Spanning selected Vink output 1968-1985, the collection reveals a composer in focussed pursuit of an electronic purity, on a quest to chart the microcosmos of micro-tonalities inherent within stochastic electronic tones and, through networks of recursive feedback processing, render them tangible as a body of almost orchestral textures. But we stress the almost, as Vink is patently in thrall to the abstract, transportive values of electronic music - rather than attempting to imitate instruments - and he remains a discreet but connective human presence who subtly coaxes the studio to reveal its secrets, constantly ‘rehearsing’ and extending his patches in an ongoing process. And in that sense he can be heard as a forerunner to reams of modern no-input mixer and modular synthesists on the hunt for the rarest electronic spice. Based on the evidence of this set, he’s something of a prescient Muad’Dib character when it comes to locating and controlling that spice.
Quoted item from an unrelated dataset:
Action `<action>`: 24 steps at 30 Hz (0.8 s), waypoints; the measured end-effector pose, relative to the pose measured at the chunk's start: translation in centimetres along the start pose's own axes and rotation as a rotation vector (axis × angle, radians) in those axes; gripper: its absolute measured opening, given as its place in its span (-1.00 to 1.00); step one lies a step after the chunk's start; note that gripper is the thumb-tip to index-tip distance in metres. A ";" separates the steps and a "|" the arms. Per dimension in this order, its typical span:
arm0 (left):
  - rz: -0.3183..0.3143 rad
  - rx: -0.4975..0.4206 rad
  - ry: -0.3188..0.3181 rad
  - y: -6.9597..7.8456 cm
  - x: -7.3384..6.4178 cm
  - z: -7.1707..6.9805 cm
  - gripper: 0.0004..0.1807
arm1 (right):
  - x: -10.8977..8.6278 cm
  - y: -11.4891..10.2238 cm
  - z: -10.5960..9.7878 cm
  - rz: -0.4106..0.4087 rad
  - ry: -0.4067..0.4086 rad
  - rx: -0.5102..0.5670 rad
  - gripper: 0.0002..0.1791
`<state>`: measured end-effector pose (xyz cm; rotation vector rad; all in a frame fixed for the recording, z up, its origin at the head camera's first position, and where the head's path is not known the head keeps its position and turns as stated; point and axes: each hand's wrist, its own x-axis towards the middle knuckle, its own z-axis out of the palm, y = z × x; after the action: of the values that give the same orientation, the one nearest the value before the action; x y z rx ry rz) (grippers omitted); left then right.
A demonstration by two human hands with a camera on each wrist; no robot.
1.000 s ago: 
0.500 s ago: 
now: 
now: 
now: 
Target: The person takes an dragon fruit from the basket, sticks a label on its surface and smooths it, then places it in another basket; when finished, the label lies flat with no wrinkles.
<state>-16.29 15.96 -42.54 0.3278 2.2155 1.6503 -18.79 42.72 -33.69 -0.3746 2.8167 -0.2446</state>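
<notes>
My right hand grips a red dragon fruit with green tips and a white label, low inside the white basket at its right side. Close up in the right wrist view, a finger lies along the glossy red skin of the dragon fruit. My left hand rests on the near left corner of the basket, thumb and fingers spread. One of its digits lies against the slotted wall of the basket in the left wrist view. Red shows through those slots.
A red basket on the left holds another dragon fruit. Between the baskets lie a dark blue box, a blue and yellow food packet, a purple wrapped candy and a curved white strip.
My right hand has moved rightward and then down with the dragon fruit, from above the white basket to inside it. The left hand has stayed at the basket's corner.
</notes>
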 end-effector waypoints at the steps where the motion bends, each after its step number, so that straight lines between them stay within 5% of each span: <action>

Between the time-travel sickness-indicing keen of Screen  and the head-engulfing scale of Tide 85, which was completed just prior to the Institute’s incorporation with the Royal Conservatory in The Hague in 1986, you’ll encounter a music for vast astral travel; a diaphanous sound suggestive of unimaginable ether dimensions and states of beings, sublimating pathos to a zen-like suspension of the senses and encouraging swirling mental geometries beyond the simple colouring book lines that tend to be prompted by works of lesser genius.
We thoroughly recommend getting supplies in, zipping up your stillsuit desert fashion and embarking with Vink on this genuinely immersive journey.